**DIRECTIONS FOR THIS TASK**
Go through the entries below, count every line with the string "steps", and answer with only that number.

**DATA SHOWN**
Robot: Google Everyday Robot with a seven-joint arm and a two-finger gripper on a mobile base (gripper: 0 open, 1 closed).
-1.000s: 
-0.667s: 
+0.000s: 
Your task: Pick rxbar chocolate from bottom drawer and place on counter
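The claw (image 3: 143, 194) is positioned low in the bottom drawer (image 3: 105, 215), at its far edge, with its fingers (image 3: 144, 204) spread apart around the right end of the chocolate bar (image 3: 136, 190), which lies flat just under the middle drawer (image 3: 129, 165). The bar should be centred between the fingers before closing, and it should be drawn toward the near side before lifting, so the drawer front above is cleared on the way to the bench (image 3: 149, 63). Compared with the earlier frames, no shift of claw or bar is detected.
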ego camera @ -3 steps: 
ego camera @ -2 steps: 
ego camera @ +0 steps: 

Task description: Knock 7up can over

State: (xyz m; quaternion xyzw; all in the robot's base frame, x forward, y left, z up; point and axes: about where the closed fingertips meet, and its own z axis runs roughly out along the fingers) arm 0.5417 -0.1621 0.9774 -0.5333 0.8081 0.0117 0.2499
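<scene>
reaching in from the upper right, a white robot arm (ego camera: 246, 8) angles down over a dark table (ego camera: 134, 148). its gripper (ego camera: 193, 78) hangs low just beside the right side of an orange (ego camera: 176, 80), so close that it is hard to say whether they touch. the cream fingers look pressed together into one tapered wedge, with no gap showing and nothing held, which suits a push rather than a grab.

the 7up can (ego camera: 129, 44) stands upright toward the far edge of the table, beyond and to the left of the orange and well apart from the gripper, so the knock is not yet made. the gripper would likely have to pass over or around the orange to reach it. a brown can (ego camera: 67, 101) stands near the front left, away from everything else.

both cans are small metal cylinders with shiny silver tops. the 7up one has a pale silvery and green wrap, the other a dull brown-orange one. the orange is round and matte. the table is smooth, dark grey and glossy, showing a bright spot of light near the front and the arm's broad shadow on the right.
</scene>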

**WRITTEN RESPONSE**
3